Referência de Publicação:
Texto Integral: S
Privacidade: 1
Meio Processual: REVISTA
Decisão: NEGADA A REVISTA
Área Temática:
DIREITO CIVIL – RELAÇÕES JURÍDICAS / FACTOS JURÍDICOS /NEGÓCIO JURÍDICO / DECLARAÇÃO NEGOCIAL / PERFEIÇÃO DA DECLARAÇÃO NEGOCIAL – DIREITO DAS OBRIGAÇÕES / FONTES DAS OBRIGAÇÕES / CONTRATOS / ENRIQUECIMENTO SEM CAUSA / RESPONSABILIDADE CIVIL / RESPONSABILIDADE POR FACTOS ILÍCITOS.
DIREITO PROCESSUAL CIVIL – PROCESSO DE DECLARAÇÃO / SENTENÇA / ELABORAÇÃO DA SENTENÇA / RECURSOS / JULGAMENTO DO RECURSO / ELABORAÇÃO DO ACÓRDÃO.
Doutrina:
- Antunes Varela, Das Obrigações em Geral, 2.ª Edição, 1973, Volume I, p. 25;
- Baptista Machado, RLJ, Ano 117º, p. 321;
- Galvão Teles, Direito das Obrigações, 1997, Coimbra, p. 77;
- Mário Júlio Almeida Costa, Responsabilidade Civil por Ruptura das Negociações Pré preparatórias de um Contrato, Coimbra Editora, 1984, p. 49, 53, 73, 74, 80 e 93 ; RLJ Ano 116º, p. 152;
- Menezes Cordeiro, Da Boa Fé no Direito Civil, Volume I, p. 583;
- P. Lima e A. Varela, Código Civil Anotado, 3.ª Edição, Volume I, p. 216.
Legislação Nacional:
CÓDIGO CIVIL (CC): - ARTIGOS 227.º, N.º 1, 473.º E 497.º.
CÓDIGO DE PROCESSO CIVIL (CPC): - ARTIGOS 608.º, N.º 2, 635.º, N.º 4, 639.º, N.ºS 1 E 2 E 663.º, N.º 2.
Jurisprudência Nacional:
ACÓRDÃOS DO SUPREMO TRIBUNAL DE JUSTIÇA:


- DE 05-02-1981, IN RLJ ANO 116º, P. 101;
- DE 31-02-2011, PROCESSO N.º 3682/05.3TVLSB.L1.S1, IN WWW.DGSI.PT.
Sumário :
I - A boa-fé consiste, em geral, no comportamento honesto e consciencioso, na lealdade de se conduzir e tem, no caso do art. 227.º do CC, um sentido vincadamente ético, ao contrário do que sucede em muitos outros casos em que o seu significado (ético) se esgota numa situação psicológica muito simples e fácil de definir.

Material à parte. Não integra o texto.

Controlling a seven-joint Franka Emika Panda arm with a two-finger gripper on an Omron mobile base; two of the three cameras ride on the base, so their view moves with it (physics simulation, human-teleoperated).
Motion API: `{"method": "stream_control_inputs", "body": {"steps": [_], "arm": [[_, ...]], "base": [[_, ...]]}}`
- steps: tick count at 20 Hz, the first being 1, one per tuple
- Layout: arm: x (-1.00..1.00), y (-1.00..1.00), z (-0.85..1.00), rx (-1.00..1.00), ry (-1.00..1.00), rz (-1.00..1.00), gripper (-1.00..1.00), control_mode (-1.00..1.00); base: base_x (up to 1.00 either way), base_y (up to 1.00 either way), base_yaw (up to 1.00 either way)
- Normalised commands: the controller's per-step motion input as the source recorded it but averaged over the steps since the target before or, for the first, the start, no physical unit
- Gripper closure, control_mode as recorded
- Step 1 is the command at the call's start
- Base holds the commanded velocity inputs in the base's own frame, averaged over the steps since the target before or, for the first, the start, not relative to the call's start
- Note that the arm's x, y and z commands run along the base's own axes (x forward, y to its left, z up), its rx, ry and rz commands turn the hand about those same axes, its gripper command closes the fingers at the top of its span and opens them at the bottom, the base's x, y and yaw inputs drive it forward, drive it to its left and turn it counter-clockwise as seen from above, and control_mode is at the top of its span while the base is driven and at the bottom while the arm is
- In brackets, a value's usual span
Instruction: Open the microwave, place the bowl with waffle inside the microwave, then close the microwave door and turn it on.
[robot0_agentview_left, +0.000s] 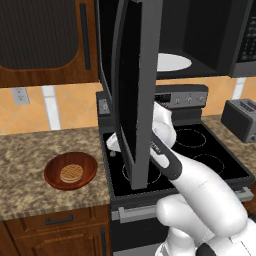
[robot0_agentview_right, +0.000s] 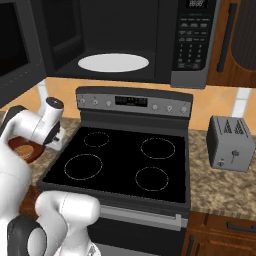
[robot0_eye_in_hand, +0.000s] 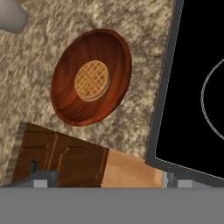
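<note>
The reddish-brown bowl (robot0_agentview_left: 70, 170) sits on the granite counter left of the stove, with the tan waffle (robot0_agentview_left: 71, 173) lying in its middle. From the hand view I look straight down on the bowl (robot0_eye_in_hand: 92, 76) and waffle (robot0_eye_in_hand: 91, 80). My gripper (robot0_eye_in_hand: 105, 180) hangs above the counter between bowl and stove edge, open, with nothing between its fingers. The microwave (robot0_agentview_right: 192, 45) is open, its white turntable (robot0_agentview_right: 113, 62) in view. The microwave door (robot0_agentview_left: 132, 90) is swung out toward me and hides my hand in the left base view. My arm partly covers the bowl (robot0_agentview_right: 24, 150).
The black-topped stove (robot0_agentview_right: 120, 160) lies under the microwave. A grey toaster (robot0_agentview_right: 231, 142) stands on the counter to its right. A dark wood cabinet (robot0_agentview_left: 45, 45) hangs above the bowl. The swung-out door stands over the stove's left burners.
</note>
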Motion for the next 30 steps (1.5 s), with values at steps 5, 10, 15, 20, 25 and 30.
{"method": "stream_control_inputs", "body": {"steps": [5,10,15,20,25,30], "arm": [[0.66,0.56,-0.32,0.00,0.00,0.04,-1.00,-1.00],[0.59,0.31,-0.40,-0.02,0.01,0.00,-1.00,-1.00],[0.32,0.03,-0.45,-0.06,0.04,-0.01,-1.00,-1.00],[0.11,0.11,-0.32,-0.04,0.01,-0.01,-1.00,-1.00],[0.03,0.31,-0.15,-0.01,0.00,0.00,-1.00,-1.00],[0.17,0.26,-0.33,-0.05,0.00,0.00,-1.00,-1.00]], "base": [[0.00,0.00,0.00],[0.00,0.00,0.00],[0.00,0.00,0.00],[0.00,0.00,0.00],[0.00,0.00,0.00],[0.00,0.00,0.00]]}}
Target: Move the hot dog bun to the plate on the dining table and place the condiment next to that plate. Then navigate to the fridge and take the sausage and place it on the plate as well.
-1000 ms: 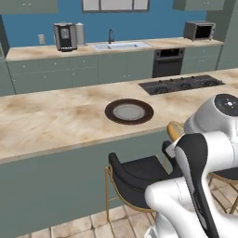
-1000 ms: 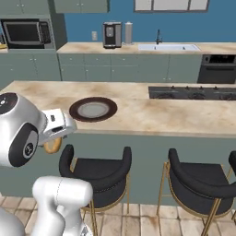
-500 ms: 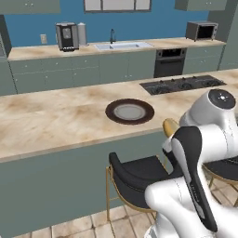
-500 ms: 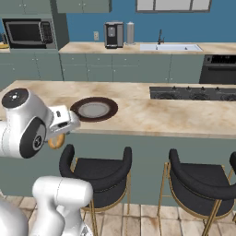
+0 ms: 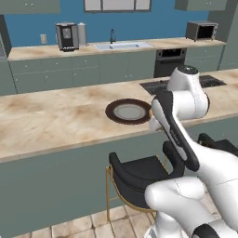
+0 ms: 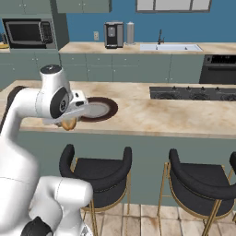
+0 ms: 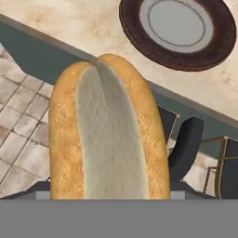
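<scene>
My gripper (image 6: pixel 68 120) is shut on the hot dog bun (image 7: pixel 109 139), a yellow-tan split roll that hides the fingertips in the hand view. In the right base view the bun (image 6: pixel 70 125) hangs just off the front edge of the dining table (image 6: pixel 161 117), close to the plate's near left. The round dark brown plate (image 5: pixel 129 111) with a grey centre lies bare on the beige stone top. From the hand, the plate (image 7: pixel 179 28) sits ahead of the bun's far end. The condiment, the fridge and the sausage are out of view.
Black stools (image 6: pixel 99 173) (image 6: pixel 203 184) with gold legs stand under the table's front edge. A black cooktop (image 6: pixel 193 93) is set into the top to the plate's right. Behind run wall counters with a sink (image 5: pixel 122 45), a coffee machine (image 5: pixel 66 36) and a microwave (image 6: pixel 28 33).
The arm has swung up and in toward the plate, carrying the bun from beside the table's edge to just short of the plate. The plate has not moved.
</scene>
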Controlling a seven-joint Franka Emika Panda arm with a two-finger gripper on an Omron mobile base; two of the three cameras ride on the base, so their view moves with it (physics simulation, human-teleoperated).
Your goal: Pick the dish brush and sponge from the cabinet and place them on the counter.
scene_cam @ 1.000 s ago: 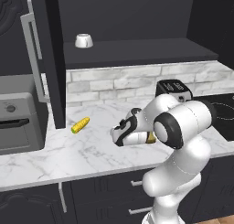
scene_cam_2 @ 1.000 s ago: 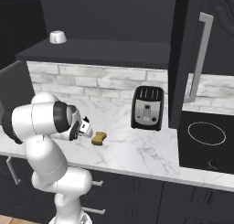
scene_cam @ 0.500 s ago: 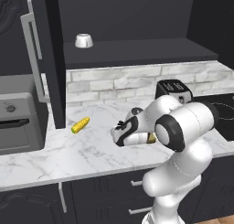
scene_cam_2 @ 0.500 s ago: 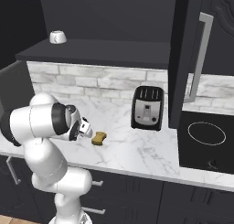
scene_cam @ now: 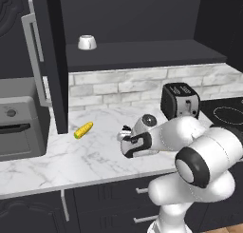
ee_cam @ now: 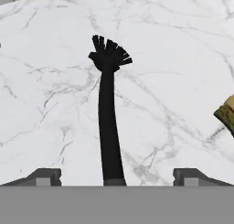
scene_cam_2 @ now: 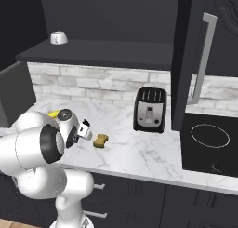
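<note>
The dish brush (ee_cam: 107, 118), slim and all black, stretches away from the hand over the white marble counter (ee_cam: 173, 58), bristle head at the far end. Its handle end sits midway between the fingertips of my gripper (ee_cam: 116, 177), which stand wide apart and touch nothing, so the gripper is open. The yellow-tan sponge (scene_cam_2: 100, 140) rests on the counter (scene_cam_2: 139, 152) just right of the gripper (scene_cam_2: 86, 129); in the hand view the sponge (ee_cam: 227, 113) peeks in at the right edge. The cabinet (scene_cam: 52, 61) hangs above with its doors open.
A corn cob (scene_cam: 83, 130) lies on the counter left of the gripper (scene_cam: 124, 134). A black toaster (scene_cam_2: 149, 110) stands at the back, a cooktop (scene_cam_2: 209, 138) to the right. A white bowl (scene_cam: 87, 42) sits on the cabinet shelf. A grey oven (scene_cam: 19, 122) stands at the far left.
The fingers have spread apart and let go of the dish brush. The arm holds almost the same pose low over the counter.
</note>
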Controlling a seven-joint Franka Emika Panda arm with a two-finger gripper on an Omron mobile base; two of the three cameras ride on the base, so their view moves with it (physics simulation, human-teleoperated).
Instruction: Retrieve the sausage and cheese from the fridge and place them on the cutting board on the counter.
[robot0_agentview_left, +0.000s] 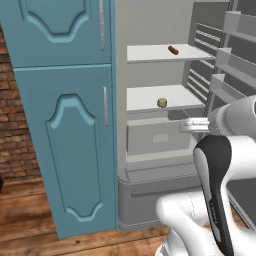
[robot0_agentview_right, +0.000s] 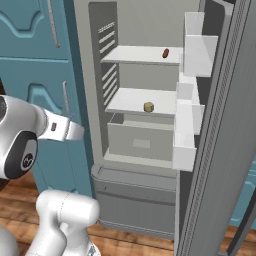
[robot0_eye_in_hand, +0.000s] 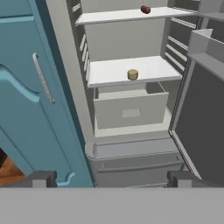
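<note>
The fridge (robot0_agentview_left: 150, 195) stands open in front of me, showing white shelves and a drawer (robot0_eye_in_hand: 130, 113). The sausage (robot0_agentview_left: 173, 50), a short dark red rod, lies on the upper shelf (robot0_agentview_right: 165, 53) (robot0_eye_in_hand: 145, 9). The cheese (robot0_agentview_left: 162, 103), a squat tan chunk, sits near the front of the shelf below (robot0_agentview_right: 148, 107) (robot0_eye_in_hand: 132, 74). My gripper (robot0_eye_in_hand: 113, 179) is open and empty, held back outside the fridge, below and well short of both foods. The cutting board and the counter are out of view.
Tall teal cabinet doors (robot0_agentview_left: 65, 140) flank the fridge on the left. The open fridge door (robot0_agentview_right: 220, 125) with white bins (robot0_agentview_right: 187, 120) stands on the right. A brick wall (robot0_agentview_left: 15, 125) and a wooden floor (robot0_agentview_left: 30, 210) lie to the left.
</note>
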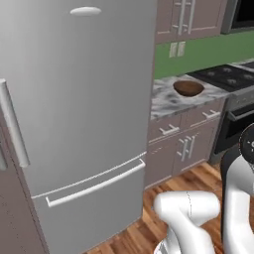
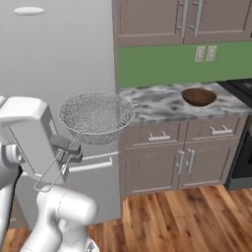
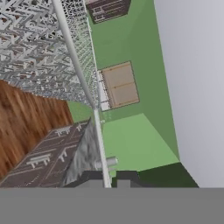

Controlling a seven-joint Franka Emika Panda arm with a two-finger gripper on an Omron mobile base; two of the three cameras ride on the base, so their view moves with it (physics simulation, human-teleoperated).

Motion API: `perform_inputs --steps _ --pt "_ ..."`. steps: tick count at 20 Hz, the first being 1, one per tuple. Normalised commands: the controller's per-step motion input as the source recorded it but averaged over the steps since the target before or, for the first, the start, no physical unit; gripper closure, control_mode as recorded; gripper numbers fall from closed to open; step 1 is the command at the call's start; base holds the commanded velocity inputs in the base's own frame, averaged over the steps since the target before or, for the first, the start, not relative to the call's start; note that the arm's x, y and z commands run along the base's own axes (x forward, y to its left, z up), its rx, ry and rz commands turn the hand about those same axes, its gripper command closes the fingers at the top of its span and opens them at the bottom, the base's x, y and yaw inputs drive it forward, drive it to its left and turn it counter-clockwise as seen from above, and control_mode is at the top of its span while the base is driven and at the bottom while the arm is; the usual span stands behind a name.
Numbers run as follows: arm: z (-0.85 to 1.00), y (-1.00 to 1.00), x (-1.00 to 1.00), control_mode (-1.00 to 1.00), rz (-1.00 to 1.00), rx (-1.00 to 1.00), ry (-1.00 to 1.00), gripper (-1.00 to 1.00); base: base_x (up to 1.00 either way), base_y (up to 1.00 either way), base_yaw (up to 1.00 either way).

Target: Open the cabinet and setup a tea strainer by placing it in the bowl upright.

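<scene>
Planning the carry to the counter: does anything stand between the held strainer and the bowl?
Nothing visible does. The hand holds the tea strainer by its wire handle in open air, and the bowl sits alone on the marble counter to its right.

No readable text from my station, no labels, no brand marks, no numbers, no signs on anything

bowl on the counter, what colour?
Dark brown wood-grain bowl; clearest in the right base view.
</scene>
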Motion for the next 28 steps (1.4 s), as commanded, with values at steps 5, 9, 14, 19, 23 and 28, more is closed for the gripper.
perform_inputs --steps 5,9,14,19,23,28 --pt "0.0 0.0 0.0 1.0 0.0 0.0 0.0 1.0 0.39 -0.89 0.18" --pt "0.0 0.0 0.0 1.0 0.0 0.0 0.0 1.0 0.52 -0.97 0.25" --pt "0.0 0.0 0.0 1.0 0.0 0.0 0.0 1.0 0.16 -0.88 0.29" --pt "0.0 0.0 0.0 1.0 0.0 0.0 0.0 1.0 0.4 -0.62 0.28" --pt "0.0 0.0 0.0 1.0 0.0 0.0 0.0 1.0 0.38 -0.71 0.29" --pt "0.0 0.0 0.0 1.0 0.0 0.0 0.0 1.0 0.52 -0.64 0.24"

II - O n.º 1 do artigo 227° do CC refere-se, sucessivamente, à observância das regras da boa-fé, tanto nos preliminares (fase negociatória) como na formação (fase decisóría) do contrato.

III - A ruptura das negociações não implica necessariamente a violação das regras da boa-fé; por isso não se pode concluir que só pelo facto de ter havido ruptura houve má-fé de quem rompeu eventuais negociações. A simples entrada em negociações não pode ser tida como idónea para criar na outra parte uma convicção séria e fundada de conclusão do contrato. Haverá uma simples esperança de que tal suceda.

IV - Só existe responsabilidade pré-contratual quando no decurso das negociações preliminares uma das partes assumiu um comportamento que razoavelmente criou na outra parte a convicção de que o contrato se formaria, assim a predispondo a acções ou omissões que não teria adoptado se não tivesse aquela conclusão como certa.

V - Tal confiança na conclusão do contrato deve ser alicerçada em dados concretos e inequívocos, analisados mediante critérios de consciência e senso comum ou prática corrente.

VI - Os danos ressarcfveis por culpa in contrahendo demonstram que a responsabilidade pré-contratual por ruptura das negociações preparatórias actua nos limites do interesse negativo (dano de confiança), em vez de conexionar-se com o interesse positivo (dano de cumprimento).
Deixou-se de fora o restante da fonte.